* **Try it**
Only the lines below starting at the one containing "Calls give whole" and ending at the one containing "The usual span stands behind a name" belong in the answer, each copied exactly.

* **Dataset records**

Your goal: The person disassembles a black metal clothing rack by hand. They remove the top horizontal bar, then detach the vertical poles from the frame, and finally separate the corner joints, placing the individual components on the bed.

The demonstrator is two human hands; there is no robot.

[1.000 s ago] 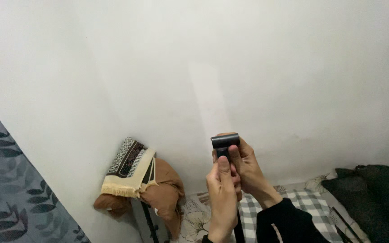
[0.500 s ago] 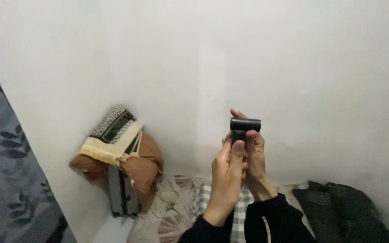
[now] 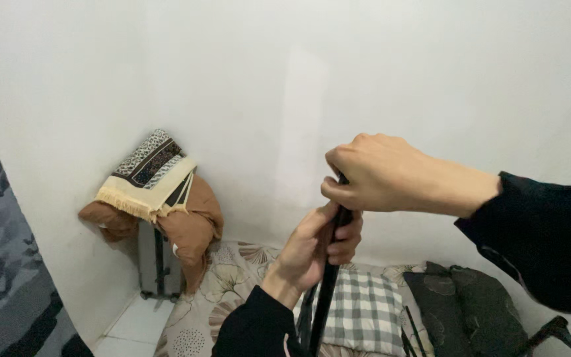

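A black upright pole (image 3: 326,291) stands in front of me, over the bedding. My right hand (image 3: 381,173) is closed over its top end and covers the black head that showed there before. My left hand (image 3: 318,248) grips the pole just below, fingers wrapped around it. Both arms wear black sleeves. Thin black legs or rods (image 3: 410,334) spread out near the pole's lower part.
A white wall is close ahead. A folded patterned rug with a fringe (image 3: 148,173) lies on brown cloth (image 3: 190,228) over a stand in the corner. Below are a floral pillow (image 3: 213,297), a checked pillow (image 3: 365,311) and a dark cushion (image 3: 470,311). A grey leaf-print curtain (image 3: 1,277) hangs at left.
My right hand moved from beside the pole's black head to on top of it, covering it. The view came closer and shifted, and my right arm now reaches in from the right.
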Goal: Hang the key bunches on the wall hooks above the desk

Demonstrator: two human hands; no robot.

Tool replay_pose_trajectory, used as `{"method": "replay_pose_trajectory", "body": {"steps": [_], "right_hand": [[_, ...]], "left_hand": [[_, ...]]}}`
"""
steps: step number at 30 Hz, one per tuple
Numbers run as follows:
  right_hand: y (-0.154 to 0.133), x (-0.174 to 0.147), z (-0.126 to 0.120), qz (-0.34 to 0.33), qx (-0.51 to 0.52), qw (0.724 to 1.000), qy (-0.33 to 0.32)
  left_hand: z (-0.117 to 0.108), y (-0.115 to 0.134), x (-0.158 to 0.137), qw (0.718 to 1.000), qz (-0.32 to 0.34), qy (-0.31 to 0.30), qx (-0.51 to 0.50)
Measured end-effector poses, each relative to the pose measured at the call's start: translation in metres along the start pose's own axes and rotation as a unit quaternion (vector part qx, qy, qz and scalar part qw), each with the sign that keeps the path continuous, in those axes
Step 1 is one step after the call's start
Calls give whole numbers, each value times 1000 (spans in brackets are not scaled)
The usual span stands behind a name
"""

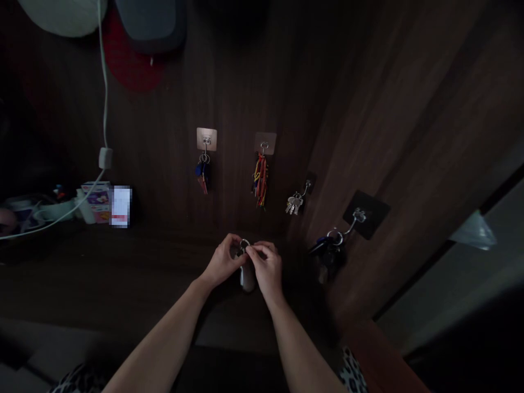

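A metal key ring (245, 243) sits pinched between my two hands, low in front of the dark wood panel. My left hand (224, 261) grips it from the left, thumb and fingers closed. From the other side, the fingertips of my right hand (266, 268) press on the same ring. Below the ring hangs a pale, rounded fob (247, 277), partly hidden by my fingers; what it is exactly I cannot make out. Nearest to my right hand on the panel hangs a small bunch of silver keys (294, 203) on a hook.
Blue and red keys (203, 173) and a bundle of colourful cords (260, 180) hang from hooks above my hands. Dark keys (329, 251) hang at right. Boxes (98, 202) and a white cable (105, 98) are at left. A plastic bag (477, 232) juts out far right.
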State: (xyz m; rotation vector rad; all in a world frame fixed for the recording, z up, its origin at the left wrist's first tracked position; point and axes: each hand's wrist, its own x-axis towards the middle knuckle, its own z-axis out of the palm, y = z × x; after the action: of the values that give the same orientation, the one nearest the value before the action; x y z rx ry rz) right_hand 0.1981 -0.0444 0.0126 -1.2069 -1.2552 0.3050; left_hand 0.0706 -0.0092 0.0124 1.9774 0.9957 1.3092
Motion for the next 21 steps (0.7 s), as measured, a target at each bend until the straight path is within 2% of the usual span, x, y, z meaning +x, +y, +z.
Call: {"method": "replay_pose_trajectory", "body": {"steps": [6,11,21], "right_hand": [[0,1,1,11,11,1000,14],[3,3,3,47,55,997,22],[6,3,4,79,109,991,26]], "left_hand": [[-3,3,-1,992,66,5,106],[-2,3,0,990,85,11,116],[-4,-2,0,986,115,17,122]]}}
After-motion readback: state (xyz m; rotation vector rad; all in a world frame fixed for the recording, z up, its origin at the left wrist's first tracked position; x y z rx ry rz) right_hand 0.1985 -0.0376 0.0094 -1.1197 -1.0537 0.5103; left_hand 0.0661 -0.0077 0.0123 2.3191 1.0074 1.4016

* **Output of the task**
Calls give whole numbers, each value times 1000 (spans in brackets are not scaled)
The usual span stands behind a name

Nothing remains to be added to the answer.